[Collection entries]
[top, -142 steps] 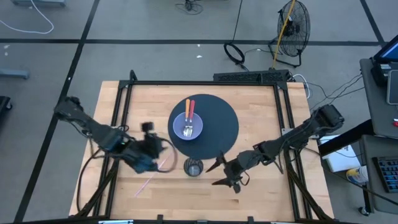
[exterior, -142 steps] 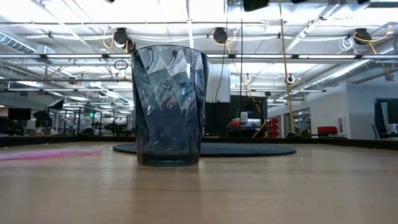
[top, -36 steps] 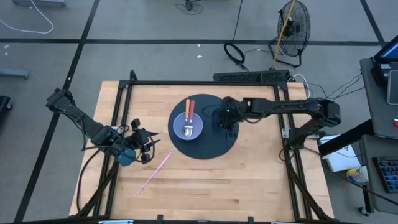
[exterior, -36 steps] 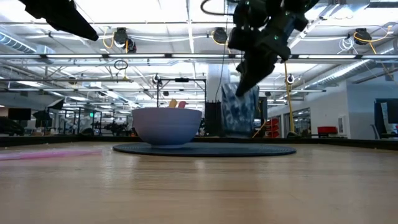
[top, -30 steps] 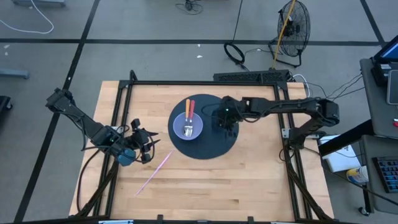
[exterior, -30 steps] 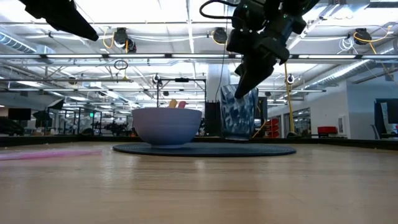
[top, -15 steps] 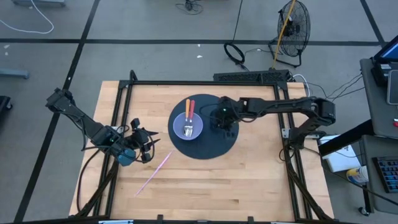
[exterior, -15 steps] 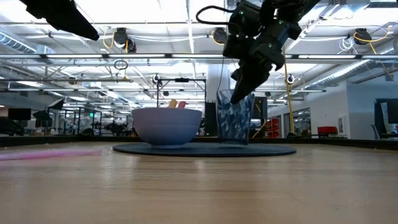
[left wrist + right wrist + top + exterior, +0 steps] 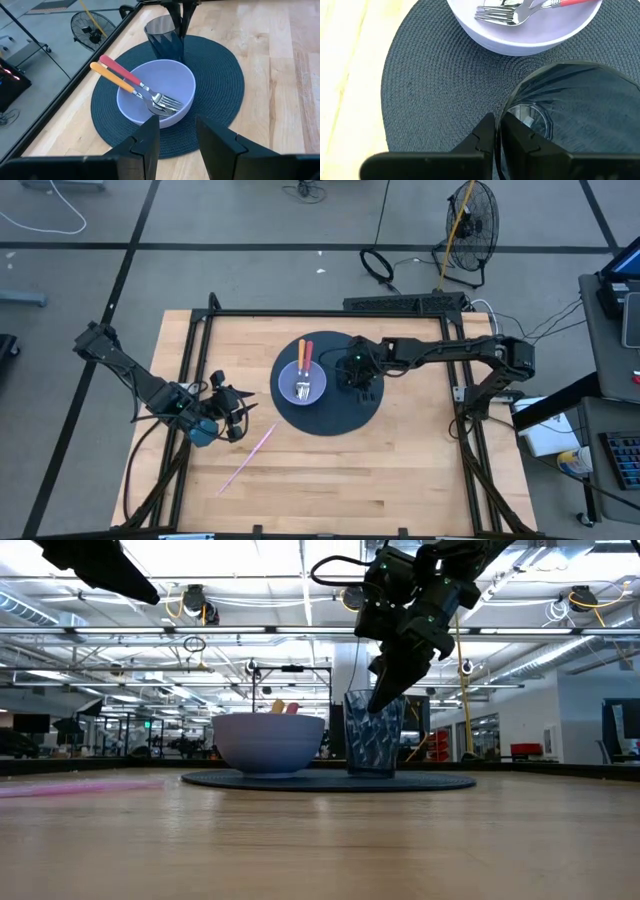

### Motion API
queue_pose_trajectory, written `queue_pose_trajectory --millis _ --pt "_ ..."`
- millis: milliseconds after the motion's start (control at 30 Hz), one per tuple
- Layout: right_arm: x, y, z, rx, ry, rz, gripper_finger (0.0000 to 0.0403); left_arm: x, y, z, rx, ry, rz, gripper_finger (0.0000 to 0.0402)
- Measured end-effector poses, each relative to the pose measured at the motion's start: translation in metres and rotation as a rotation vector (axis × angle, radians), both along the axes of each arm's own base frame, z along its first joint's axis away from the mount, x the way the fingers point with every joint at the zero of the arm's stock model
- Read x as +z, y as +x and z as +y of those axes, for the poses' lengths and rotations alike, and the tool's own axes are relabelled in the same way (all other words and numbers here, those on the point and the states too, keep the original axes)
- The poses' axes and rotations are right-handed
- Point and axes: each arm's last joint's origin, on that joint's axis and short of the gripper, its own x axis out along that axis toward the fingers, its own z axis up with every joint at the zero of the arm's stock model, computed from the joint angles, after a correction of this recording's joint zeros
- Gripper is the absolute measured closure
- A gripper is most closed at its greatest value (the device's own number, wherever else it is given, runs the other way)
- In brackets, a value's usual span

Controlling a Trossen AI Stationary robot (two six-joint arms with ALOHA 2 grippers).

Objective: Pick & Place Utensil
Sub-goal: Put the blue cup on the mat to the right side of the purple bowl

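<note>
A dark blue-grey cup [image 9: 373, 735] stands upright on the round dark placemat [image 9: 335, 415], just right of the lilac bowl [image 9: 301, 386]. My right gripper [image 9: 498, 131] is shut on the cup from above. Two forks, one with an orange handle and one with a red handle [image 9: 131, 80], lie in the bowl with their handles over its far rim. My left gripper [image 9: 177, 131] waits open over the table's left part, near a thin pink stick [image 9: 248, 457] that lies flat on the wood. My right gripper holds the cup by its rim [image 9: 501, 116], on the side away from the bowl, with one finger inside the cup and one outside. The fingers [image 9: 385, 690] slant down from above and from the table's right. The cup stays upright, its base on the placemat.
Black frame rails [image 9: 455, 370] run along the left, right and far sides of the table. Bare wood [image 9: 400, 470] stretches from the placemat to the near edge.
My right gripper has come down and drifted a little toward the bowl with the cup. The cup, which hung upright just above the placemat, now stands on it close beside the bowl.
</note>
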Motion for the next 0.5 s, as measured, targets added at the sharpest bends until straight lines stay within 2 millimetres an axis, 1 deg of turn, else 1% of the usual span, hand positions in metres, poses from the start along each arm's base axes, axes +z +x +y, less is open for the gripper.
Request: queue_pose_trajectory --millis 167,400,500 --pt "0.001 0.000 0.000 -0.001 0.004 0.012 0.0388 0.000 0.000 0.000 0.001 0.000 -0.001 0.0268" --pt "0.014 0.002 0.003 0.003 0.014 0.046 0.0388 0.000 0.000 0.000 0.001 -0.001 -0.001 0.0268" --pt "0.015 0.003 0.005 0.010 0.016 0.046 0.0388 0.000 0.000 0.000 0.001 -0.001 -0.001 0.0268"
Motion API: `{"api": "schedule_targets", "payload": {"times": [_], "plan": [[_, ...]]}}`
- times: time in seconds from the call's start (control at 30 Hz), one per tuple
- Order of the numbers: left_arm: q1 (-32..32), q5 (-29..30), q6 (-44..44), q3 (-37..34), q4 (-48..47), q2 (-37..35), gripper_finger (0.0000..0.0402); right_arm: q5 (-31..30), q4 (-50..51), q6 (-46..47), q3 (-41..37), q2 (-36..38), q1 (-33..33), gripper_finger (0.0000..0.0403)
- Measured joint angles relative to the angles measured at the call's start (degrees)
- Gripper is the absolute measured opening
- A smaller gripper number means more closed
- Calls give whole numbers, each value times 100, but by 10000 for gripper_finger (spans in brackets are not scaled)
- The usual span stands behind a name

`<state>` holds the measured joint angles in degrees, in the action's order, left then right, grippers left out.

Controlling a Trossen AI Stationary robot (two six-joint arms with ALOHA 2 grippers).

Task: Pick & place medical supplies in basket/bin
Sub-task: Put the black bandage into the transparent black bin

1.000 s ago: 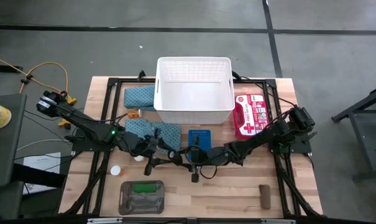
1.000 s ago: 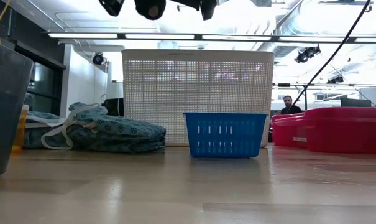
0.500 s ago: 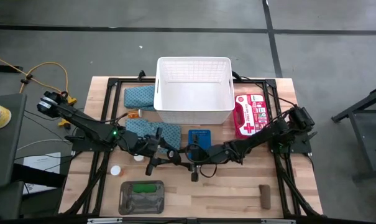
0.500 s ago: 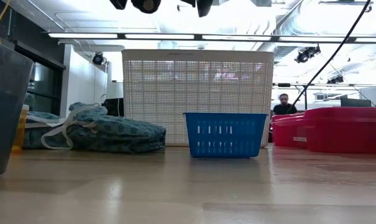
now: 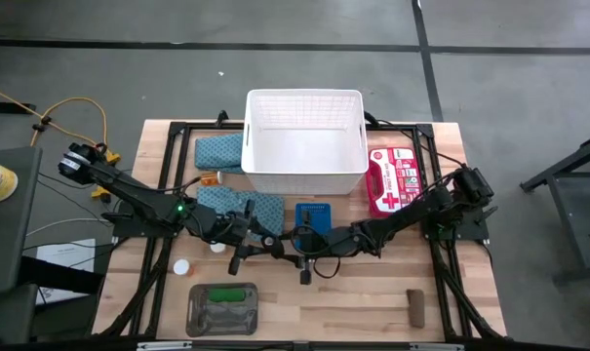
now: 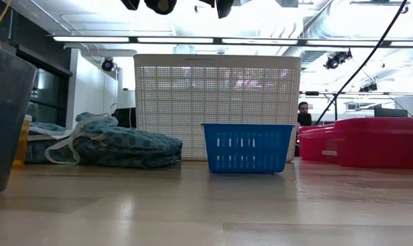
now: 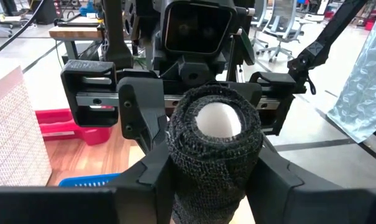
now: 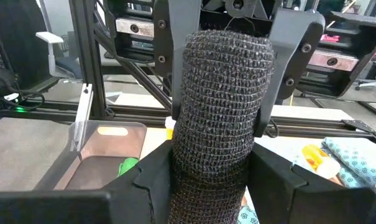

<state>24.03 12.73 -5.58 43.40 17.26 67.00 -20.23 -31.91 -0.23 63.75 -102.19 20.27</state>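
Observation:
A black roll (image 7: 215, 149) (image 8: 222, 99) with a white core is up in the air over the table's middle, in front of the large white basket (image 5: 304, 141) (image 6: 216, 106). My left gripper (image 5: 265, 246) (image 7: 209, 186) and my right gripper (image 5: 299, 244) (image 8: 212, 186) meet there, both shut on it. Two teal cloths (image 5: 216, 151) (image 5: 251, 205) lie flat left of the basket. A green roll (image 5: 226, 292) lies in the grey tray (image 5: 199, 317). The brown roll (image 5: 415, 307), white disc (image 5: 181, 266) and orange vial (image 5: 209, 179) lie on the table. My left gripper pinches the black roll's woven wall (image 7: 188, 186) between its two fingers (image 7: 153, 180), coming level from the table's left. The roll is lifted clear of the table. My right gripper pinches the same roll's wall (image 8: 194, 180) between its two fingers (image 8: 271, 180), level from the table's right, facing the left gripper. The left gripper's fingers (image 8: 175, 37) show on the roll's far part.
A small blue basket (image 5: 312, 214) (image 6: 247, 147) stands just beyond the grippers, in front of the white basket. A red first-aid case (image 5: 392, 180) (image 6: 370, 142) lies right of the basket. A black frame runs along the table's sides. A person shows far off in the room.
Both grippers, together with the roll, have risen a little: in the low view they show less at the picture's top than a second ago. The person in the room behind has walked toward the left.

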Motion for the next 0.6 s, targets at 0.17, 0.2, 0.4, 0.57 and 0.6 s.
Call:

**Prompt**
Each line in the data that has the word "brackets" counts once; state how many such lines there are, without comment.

**Answer to this problem**
2